Return, exactly and in full, the lines of the records below starting at the one with "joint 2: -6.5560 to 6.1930" and ending at the one with "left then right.", and no other lines.

[Extracted data entries]
+===+
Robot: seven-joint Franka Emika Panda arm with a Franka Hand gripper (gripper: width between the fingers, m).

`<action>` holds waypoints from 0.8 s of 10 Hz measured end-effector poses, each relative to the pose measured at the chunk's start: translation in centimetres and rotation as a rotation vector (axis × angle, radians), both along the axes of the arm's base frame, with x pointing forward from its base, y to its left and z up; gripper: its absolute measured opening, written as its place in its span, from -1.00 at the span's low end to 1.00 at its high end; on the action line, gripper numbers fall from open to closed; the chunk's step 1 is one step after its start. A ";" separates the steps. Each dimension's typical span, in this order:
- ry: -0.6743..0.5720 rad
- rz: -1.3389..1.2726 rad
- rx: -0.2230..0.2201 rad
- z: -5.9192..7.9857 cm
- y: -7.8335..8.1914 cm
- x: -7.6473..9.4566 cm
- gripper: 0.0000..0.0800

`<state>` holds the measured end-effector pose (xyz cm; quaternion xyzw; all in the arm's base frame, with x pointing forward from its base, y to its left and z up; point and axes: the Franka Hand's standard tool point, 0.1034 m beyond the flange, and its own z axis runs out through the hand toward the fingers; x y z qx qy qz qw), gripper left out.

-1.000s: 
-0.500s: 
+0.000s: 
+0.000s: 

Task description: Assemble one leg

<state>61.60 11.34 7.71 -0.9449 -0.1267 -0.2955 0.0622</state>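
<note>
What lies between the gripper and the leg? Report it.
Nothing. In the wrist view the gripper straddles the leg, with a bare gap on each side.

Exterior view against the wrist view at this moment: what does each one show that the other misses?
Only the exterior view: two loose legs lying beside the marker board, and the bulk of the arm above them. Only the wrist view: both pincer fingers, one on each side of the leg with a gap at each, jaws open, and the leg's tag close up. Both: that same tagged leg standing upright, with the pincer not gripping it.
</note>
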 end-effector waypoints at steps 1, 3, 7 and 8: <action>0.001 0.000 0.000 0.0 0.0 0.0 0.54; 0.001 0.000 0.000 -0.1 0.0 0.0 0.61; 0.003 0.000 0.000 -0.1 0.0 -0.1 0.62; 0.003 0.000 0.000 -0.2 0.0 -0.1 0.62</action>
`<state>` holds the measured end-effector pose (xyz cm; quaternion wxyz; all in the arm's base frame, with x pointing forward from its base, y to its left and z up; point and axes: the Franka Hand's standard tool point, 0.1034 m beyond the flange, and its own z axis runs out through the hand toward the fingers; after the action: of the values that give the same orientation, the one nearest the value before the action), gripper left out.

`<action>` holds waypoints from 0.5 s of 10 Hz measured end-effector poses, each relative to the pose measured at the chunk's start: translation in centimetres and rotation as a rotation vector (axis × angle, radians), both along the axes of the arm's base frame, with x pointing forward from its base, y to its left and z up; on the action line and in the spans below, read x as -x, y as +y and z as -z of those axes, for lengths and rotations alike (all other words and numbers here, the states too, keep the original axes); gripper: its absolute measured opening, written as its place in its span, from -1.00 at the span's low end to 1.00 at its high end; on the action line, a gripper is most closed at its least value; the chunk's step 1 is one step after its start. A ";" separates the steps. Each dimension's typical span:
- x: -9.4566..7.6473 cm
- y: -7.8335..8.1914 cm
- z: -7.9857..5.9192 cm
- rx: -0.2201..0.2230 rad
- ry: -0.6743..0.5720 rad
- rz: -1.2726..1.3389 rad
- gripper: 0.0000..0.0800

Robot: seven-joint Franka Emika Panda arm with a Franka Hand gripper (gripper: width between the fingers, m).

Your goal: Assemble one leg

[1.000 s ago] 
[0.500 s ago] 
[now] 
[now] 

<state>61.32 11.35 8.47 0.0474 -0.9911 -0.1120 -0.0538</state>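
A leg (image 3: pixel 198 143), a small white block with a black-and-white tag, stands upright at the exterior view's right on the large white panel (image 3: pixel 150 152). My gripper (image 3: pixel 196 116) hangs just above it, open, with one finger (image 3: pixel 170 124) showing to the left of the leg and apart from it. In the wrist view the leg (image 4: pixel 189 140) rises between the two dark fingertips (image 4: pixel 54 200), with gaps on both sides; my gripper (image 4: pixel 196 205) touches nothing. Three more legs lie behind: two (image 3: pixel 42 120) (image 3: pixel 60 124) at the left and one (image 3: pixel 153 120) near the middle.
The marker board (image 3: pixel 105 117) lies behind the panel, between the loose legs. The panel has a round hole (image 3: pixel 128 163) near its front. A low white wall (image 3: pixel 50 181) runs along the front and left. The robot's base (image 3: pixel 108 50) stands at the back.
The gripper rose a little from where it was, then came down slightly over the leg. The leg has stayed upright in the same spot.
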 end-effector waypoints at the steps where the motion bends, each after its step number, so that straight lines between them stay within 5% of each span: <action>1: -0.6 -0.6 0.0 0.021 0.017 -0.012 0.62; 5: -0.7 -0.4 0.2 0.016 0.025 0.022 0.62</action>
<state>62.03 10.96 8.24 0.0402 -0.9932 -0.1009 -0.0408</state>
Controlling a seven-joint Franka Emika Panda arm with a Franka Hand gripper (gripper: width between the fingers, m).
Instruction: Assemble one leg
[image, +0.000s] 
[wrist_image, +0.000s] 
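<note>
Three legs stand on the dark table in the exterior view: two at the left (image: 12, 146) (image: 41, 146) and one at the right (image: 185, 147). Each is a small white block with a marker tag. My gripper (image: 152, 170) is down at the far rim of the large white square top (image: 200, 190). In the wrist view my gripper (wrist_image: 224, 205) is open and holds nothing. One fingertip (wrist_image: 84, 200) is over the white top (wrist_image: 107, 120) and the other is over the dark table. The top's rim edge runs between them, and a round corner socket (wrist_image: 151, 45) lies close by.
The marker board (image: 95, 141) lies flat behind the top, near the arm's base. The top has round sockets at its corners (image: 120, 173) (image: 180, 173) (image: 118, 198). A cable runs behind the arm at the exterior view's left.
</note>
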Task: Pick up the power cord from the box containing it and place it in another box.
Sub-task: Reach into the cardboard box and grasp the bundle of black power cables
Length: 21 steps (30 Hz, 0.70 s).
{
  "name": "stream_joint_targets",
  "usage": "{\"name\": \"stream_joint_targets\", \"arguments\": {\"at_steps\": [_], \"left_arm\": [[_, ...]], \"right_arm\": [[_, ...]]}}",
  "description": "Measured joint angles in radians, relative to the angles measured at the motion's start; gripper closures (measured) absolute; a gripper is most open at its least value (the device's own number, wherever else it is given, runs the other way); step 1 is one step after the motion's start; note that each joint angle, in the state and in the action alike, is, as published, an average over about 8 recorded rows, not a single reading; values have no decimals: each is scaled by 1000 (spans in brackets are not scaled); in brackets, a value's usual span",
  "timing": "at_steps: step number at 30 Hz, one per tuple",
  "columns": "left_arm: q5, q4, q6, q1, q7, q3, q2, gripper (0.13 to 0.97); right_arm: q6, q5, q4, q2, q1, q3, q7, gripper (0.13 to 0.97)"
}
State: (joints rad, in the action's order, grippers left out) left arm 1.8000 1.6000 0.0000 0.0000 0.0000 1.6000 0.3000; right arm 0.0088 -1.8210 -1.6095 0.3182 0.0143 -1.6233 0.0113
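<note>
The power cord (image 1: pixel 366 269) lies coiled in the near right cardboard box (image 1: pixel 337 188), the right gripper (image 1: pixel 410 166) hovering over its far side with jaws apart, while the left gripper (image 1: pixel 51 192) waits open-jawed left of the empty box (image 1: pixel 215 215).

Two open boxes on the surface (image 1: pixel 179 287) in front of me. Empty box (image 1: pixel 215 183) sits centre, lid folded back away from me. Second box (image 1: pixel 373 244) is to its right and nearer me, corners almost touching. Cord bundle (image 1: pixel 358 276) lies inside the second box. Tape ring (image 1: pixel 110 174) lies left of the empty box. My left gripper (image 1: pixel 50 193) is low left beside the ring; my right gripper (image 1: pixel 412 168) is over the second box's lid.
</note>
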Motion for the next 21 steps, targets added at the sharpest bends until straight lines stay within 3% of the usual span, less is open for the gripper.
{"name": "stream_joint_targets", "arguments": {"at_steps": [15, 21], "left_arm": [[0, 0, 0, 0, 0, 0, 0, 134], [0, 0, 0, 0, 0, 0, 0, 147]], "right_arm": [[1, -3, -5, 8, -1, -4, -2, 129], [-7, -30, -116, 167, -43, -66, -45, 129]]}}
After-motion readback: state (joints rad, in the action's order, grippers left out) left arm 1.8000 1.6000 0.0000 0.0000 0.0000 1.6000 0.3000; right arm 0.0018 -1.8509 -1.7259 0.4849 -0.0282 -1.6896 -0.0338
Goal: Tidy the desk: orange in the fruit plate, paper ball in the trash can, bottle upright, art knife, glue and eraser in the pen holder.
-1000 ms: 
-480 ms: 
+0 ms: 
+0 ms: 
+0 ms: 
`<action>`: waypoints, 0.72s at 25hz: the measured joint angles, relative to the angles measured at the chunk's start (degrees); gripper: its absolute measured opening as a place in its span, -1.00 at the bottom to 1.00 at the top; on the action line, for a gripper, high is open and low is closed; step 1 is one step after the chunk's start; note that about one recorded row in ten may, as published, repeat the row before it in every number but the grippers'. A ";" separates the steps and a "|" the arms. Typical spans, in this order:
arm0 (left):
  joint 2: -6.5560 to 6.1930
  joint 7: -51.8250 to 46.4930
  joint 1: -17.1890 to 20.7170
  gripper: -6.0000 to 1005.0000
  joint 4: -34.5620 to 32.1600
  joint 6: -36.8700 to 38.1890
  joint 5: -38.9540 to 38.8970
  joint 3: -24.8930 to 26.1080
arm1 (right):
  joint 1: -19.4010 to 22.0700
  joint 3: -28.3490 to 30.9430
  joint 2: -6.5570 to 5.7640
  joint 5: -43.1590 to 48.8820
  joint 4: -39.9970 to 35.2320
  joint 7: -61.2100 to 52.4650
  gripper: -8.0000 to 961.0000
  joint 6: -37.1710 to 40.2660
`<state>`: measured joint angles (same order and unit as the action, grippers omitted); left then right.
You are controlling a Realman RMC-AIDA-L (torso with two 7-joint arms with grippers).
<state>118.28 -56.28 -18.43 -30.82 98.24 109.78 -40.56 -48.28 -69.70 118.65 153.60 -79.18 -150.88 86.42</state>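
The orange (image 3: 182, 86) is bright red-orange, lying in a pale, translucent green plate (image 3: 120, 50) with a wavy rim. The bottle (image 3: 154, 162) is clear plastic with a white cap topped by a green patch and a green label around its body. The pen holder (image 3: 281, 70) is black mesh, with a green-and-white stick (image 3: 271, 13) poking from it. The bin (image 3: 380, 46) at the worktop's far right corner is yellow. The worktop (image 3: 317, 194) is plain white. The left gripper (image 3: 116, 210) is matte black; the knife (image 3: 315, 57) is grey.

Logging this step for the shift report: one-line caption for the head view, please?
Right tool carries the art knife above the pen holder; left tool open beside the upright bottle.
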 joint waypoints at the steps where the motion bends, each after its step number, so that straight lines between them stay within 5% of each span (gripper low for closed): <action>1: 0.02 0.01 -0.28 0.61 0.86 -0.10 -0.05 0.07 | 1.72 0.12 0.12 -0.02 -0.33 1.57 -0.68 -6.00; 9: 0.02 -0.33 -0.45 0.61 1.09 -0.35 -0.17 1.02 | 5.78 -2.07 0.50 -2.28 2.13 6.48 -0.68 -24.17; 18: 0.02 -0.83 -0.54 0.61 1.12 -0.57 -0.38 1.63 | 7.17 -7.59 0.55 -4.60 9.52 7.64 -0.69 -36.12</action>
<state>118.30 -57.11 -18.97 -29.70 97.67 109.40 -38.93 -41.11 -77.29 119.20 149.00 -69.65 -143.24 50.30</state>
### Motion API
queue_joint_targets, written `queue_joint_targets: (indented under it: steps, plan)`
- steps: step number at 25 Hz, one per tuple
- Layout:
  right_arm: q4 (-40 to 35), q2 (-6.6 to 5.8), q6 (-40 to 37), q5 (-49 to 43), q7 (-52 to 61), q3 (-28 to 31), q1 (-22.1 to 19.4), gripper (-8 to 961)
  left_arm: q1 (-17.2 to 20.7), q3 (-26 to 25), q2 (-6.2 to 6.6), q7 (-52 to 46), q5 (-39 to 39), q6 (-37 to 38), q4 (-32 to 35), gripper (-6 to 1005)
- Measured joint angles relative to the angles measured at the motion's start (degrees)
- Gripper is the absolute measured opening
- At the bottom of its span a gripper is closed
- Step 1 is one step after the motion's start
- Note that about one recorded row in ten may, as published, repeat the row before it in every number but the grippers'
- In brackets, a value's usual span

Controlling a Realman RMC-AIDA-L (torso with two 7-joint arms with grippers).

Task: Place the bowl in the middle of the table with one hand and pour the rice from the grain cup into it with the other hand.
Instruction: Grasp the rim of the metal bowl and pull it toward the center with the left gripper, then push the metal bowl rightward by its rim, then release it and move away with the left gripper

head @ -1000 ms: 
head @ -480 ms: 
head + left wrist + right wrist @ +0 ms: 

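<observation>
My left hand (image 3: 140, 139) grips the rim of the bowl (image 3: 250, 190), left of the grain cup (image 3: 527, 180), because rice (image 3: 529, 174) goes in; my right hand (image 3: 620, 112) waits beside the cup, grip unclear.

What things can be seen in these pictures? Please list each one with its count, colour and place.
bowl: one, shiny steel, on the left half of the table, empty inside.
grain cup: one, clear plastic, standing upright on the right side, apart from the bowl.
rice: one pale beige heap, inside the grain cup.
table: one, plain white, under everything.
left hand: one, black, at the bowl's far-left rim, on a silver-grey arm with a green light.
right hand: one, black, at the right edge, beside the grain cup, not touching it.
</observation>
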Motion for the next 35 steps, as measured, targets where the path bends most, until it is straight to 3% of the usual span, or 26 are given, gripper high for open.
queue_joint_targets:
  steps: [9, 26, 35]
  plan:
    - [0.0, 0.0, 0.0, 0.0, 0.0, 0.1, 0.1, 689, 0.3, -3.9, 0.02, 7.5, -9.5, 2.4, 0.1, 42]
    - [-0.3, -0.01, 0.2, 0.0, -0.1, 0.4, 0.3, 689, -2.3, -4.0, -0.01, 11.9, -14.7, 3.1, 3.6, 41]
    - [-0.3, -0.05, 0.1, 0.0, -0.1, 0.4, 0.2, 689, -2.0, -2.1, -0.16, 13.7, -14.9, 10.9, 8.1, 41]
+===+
▶ **Answer space**:
  joint 2: -6.5560 to 6.1930
  joint 7: -51.8250 to 46.4930
  joint 1: -17.1890 to 20.7170
  gripper: -6.0000 to 1005.0000
  joint 4: -34.5620 to 32.1600
  joint 6: -36.8700 to 38.1890
  joint 5: -38.9540 to 38.8970
  joint 3: -24.8930 to 26.1080
arm1 (right):
  joint 1: -19.4010 to 22.0700
  joint 3: -28.3490 to 30.9430
  joint 2: -6.5570 to 5.7640
  joint 5: -43.1590 to 48.8820
  joint 4: -39.9970 to 35.2320
  joint 7: -61.2100 to 52.4650
  gripper: -8.0000 to 961.0000
  joint 6: -37.1710 to 40.2660
`<state>`: measured joint angles (same order and unit as the action, grippers omitted); left then right.

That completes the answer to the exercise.